The charge as here given is not responsive to the question of the jury, and tends to confusion. Hence, the exception is well taken.
While it would be negligence per se for defendant Sharpe to permit his daughter, who was under fifteen years of age, to drive his automobile in this State, such negligence is not actionable unless the fact that she was of such age be the proximate cause, or one of the proximate causes of the injury. Therefore, if she were operating the automobile in accordance with the duty imposed by law upon operators of automobiles, the negligence of her father in permitting her to operate it in violation of law would not be actionable. Taylor v. Stewart, 172 N. C., 203, 90 S. E., 134; Eller v.
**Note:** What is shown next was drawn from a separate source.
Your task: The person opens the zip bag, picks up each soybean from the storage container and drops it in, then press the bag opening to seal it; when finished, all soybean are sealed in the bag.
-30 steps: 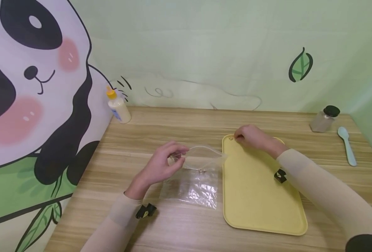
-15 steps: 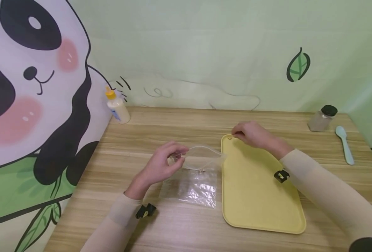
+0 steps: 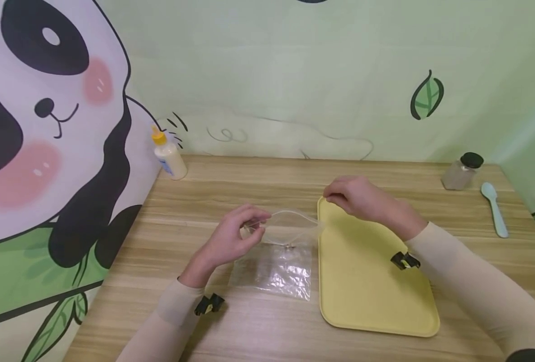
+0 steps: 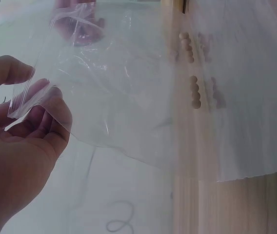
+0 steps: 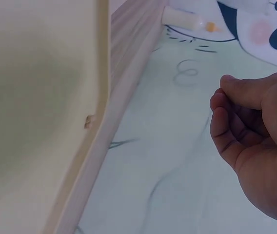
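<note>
In the head view my left hand (image 3: 236,234) holds a clear zip-lock bag (image 3: 285,271) by the left end of its mouth, which gapes. Thumb and fingers pinch the film in the left wrist view. Inside the bag lie two short rows of small round tan beads (image 4: 195,92). My right hand (image 3: 360,198) hovers over the far left corner of a yellow tray (image 3: 376,281), thumb and forefinger tips together. Whether something small sits between those tips is hidden. A small tan piece (image 5: 89,122) lies in the tray near its rim in the right wrist view.
A white bottle with a yellow cap (image 3: 170,156) stands at the back left. A jar with a black lid (image 3: 463,171) and a light blue spoon (image 3: 495,208) are at the back right. A patterned cloth (image 3: 267,75) rises behind the wooden table (image 3: 249,176).
My right hand has lifted from the tray's far left corner and shifted a little left, now covering the small pieces there in the head view. The left hand and bag stay put.
</note>
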Demonstrator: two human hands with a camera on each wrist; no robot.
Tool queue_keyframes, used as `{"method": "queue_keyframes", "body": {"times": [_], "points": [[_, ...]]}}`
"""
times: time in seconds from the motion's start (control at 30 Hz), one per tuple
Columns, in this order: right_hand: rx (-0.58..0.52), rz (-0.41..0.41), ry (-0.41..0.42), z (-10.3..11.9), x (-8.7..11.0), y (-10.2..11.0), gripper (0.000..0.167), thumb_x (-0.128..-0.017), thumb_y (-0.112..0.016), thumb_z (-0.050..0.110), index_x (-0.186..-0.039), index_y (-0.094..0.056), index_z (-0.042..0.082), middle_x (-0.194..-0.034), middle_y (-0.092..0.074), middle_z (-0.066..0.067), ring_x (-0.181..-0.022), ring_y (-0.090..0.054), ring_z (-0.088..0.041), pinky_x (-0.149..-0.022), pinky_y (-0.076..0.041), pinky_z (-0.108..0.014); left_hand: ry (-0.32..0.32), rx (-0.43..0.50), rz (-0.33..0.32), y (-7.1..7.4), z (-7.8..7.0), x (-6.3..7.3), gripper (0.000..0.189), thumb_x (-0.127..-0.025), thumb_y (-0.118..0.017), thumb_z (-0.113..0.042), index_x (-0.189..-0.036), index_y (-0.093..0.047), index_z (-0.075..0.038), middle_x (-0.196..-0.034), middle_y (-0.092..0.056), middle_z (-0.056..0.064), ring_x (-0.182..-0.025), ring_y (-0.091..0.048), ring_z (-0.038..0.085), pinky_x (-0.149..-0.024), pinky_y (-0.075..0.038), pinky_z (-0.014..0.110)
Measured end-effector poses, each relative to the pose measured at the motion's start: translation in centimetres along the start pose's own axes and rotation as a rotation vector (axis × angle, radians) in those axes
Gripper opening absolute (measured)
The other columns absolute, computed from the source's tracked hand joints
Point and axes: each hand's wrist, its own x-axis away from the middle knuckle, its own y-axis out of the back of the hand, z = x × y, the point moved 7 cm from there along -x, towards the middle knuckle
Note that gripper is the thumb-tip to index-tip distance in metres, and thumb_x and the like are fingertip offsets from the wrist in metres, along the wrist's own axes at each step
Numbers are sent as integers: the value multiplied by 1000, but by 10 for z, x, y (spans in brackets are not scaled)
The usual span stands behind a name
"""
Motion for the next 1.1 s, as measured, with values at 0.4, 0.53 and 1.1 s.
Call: {"method": "queue_keyframes", "body": {"times": [0.4, 0.53, 1.1], "points": [[-63, -118, 160, 38, -6, 16, 7, -85, -71, 3, -90, -71, 8, -83, -68, -1, -73, -64, -10, -63, -57, -27, -17, 2, -3, 0, 0, 0, 28, -86, -64, -1, -114, -64, 3, -104, -66, 15, -88, -63, 17, -81, -58, 26], [-85, -153, 212, 51, -8, 18, 11, -82, -73, 0, -88, -69, 8, -82, -67, 0, -72, -63, -10, -62, -56, -26, -13, 0, -4, 0, -1, 0, 29, -86, -65, -1, -114, -64, 2, -103, -66, 10, -87, -63, 16, -80, -58, 25], [-137, -129, 307, 85, -16, 11, 6, -88, -69, 4, -92, -69, 7, -86, -67, -1, -77, -64, -11, -69, -57, -21, -10, 9, -8, 2, -2, 2, 29, -86, -65, -2, -115, -64, 1, -104, -66, 12, -88, -63, 15, -81, -58, 26]]}}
Dent, 203 N. C., 439, 166 S. E., 330. However, her age may be taken into consideration by the jury in determining whether her conduct in the operation of the automobile under the circumstances surrounding the situation with which she was confronted, was that of an ordinarily prudent person, who in the operation of an automobile must exercise ordinary care, that is, that degree of care which an ordinarily prudent person would exercise under similar circumstances.
Since the error thus pointed out affects the first issue, that is, the issue as to the joint and concurrent negligence of all defendants, on which judgment below is based, and there must be a new trial, it is unnecessary to consider any other of the numerous assignments on either appeal. The matters to which they relate may not recur on another trial.